*Requirement:*
Where a line in the records below includes "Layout", pull that line out.

Stored data entries:

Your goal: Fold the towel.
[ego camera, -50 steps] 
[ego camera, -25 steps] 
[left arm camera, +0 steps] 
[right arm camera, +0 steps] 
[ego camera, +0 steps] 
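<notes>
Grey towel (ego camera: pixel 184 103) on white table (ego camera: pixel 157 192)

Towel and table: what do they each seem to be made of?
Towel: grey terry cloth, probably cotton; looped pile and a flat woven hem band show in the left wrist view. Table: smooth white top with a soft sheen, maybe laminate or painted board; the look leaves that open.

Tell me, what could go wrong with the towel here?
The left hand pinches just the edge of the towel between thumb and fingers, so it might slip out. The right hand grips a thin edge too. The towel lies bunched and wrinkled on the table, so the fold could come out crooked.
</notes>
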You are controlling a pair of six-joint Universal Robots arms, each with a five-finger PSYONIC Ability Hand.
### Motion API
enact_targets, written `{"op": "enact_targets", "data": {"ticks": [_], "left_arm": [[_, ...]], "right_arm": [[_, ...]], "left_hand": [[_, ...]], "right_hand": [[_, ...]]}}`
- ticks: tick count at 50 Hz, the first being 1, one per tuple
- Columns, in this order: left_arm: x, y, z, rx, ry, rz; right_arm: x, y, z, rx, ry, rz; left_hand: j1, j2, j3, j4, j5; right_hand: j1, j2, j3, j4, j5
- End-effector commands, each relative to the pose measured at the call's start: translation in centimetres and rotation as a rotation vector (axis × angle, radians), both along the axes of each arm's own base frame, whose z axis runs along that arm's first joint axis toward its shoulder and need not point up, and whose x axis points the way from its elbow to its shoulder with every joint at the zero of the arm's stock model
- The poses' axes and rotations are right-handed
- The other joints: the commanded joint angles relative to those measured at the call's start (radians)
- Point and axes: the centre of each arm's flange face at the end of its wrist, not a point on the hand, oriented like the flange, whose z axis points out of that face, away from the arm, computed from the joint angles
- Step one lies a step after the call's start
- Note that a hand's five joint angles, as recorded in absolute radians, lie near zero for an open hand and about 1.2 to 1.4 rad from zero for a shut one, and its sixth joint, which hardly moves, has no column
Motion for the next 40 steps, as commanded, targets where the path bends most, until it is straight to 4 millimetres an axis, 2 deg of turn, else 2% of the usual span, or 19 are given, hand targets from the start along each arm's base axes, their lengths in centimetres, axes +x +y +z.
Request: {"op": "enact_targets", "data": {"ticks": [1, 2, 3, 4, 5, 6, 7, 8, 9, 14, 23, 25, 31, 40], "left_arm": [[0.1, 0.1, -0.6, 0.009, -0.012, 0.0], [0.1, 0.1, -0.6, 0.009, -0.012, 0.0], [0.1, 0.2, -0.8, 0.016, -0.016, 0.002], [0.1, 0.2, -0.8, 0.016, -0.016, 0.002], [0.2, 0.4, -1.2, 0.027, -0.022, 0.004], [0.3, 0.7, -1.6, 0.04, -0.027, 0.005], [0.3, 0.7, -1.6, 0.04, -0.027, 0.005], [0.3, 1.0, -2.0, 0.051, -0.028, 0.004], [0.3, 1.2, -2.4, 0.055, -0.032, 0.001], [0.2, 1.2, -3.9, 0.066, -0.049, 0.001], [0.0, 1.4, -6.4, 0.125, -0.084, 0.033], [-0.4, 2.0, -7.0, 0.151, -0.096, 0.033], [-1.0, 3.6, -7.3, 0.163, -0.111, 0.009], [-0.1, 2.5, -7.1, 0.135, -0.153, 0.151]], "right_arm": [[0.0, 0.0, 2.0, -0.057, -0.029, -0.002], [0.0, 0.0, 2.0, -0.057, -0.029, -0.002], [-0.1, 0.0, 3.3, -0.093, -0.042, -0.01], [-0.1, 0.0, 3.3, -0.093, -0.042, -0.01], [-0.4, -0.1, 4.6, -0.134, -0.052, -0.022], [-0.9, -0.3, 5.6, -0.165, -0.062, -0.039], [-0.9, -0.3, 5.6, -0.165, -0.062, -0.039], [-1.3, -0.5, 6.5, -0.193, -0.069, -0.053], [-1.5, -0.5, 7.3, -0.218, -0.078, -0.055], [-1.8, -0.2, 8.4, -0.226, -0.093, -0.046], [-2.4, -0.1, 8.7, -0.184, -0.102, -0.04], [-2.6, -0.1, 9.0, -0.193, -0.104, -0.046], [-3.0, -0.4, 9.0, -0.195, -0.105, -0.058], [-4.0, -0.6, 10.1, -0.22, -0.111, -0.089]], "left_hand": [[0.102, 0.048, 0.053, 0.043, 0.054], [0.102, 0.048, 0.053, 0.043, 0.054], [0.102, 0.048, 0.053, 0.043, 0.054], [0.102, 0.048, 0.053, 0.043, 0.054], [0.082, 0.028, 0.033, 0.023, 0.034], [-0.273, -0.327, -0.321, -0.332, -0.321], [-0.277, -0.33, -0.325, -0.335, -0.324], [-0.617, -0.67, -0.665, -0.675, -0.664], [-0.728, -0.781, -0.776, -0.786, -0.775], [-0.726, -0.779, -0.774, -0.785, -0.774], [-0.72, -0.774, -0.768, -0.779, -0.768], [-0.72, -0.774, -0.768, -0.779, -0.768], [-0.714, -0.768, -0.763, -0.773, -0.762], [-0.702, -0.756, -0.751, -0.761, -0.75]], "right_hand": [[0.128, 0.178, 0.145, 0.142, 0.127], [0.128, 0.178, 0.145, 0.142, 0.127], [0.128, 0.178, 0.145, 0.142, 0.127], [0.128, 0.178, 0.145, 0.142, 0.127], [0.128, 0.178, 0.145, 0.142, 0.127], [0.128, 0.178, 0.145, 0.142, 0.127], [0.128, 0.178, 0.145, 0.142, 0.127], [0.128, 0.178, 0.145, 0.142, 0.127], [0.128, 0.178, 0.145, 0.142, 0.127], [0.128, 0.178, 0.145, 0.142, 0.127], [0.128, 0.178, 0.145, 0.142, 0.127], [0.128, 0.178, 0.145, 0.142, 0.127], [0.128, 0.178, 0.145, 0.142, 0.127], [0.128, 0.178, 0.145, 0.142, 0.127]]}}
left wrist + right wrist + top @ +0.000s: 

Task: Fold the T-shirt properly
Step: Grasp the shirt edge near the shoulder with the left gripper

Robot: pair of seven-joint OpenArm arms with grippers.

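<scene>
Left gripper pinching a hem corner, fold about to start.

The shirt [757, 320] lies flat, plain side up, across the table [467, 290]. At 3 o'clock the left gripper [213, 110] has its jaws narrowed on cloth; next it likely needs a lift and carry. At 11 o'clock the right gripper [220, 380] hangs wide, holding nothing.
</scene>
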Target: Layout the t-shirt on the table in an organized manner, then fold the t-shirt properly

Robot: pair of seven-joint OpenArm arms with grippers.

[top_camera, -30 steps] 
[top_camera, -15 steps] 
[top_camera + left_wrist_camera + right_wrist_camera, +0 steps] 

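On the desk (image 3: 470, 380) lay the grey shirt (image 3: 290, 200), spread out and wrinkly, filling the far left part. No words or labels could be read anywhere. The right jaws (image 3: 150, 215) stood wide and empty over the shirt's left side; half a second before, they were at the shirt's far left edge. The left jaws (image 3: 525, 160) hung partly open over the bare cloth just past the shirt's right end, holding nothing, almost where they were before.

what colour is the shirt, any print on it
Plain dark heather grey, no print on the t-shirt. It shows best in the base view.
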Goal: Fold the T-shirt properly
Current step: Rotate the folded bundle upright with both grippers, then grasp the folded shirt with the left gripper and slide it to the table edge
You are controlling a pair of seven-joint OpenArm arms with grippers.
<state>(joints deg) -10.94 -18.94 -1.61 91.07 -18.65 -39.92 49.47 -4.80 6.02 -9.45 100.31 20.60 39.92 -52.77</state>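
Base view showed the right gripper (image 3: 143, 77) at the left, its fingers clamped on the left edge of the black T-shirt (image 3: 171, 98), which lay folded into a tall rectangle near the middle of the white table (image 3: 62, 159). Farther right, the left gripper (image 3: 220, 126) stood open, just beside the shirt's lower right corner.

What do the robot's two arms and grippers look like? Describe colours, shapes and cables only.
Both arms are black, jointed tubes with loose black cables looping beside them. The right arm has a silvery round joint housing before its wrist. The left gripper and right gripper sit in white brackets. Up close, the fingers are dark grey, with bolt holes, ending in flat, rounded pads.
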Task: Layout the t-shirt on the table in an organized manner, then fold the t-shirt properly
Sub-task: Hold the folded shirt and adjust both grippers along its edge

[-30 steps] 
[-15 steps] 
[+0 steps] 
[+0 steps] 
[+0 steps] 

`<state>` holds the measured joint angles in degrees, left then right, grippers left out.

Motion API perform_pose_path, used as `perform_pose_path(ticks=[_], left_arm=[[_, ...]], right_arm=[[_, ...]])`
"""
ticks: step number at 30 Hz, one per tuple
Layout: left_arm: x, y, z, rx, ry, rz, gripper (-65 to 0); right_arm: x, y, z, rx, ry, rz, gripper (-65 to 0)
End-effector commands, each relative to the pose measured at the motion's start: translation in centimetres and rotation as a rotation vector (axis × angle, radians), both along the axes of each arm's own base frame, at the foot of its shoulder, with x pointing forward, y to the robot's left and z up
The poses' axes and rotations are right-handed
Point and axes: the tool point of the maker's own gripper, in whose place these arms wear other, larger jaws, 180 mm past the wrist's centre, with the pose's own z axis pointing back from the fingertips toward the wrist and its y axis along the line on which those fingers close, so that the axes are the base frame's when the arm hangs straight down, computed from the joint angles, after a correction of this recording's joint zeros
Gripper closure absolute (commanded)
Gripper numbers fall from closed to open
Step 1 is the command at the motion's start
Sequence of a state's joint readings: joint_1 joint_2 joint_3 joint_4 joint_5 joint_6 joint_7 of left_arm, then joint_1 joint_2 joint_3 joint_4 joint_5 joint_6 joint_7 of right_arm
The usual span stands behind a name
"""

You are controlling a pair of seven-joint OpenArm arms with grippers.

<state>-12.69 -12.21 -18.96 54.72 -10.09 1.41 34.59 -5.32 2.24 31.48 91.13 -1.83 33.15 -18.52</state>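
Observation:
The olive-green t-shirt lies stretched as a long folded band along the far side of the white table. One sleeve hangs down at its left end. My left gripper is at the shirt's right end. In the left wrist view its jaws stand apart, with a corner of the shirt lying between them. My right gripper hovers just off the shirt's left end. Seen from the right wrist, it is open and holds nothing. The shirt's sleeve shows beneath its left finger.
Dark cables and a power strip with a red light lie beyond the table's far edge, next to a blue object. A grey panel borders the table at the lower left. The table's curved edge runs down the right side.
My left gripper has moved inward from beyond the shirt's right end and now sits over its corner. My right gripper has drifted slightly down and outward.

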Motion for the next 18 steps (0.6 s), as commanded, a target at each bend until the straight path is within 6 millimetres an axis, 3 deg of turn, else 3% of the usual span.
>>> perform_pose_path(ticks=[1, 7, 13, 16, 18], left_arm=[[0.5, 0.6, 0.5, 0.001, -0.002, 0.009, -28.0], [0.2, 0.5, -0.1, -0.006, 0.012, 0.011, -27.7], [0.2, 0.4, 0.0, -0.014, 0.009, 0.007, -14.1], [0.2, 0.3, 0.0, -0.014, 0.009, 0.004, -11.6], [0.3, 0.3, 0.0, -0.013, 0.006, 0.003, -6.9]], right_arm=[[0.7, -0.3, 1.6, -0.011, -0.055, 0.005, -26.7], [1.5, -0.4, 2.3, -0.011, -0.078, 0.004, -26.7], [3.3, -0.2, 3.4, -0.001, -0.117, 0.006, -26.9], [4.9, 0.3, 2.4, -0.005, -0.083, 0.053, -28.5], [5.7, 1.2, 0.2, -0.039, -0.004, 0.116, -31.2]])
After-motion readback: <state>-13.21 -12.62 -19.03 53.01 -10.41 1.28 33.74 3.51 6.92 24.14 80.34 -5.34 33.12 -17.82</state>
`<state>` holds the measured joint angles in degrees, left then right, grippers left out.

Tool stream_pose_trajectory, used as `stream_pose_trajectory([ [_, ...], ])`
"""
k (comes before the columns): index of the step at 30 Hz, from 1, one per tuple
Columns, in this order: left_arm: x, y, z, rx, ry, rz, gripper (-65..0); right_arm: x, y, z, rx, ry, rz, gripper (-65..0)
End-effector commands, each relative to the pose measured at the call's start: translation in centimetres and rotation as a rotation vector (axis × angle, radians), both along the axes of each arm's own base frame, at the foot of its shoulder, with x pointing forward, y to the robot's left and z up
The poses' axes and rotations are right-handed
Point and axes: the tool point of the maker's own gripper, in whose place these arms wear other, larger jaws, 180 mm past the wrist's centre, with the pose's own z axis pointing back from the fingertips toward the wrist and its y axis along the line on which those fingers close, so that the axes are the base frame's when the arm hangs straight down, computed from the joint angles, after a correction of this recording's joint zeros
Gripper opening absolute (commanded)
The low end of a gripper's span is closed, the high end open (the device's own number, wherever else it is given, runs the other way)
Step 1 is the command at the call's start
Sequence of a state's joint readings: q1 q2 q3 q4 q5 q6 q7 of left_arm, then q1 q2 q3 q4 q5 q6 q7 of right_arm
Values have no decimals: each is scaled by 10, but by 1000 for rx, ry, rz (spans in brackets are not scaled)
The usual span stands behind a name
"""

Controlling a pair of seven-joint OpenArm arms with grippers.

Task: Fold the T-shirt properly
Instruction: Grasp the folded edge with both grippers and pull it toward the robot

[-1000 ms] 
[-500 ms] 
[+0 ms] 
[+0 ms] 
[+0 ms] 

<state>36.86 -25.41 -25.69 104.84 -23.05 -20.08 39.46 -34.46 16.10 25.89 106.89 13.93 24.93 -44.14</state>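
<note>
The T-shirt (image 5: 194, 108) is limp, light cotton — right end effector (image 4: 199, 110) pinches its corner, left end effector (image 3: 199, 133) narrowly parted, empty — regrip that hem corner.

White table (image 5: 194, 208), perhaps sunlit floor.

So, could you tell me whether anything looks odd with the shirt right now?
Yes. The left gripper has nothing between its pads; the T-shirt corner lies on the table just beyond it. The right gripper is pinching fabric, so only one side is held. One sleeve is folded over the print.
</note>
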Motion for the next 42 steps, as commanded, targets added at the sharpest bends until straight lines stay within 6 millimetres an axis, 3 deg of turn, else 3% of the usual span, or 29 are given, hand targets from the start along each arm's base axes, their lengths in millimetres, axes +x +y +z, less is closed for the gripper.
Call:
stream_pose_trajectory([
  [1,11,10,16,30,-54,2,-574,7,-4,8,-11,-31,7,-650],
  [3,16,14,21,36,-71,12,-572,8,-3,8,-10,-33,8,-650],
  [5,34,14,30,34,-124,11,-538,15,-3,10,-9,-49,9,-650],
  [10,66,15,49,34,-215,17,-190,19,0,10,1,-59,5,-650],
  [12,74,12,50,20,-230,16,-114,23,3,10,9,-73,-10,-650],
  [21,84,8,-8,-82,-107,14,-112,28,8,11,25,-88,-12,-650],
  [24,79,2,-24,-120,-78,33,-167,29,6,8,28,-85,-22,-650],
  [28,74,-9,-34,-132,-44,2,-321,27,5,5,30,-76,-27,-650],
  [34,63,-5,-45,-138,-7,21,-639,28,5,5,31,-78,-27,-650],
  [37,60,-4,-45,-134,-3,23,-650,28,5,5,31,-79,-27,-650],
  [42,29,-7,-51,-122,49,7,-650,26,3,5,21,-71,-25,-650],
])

*Answer space:*
Target: Layout the t-shirt on the table in an organized manner, then fold the t-shirt properly
Task: Layout the t-shirt on the table in an organized manner, then fold the t-shirt properly
Layout: left_arm: x, y, z, rx, ry, rz, gripper (-65 to 0); right_arm: x, y, z, rx, ry, rz, gripper (-65 to 0)

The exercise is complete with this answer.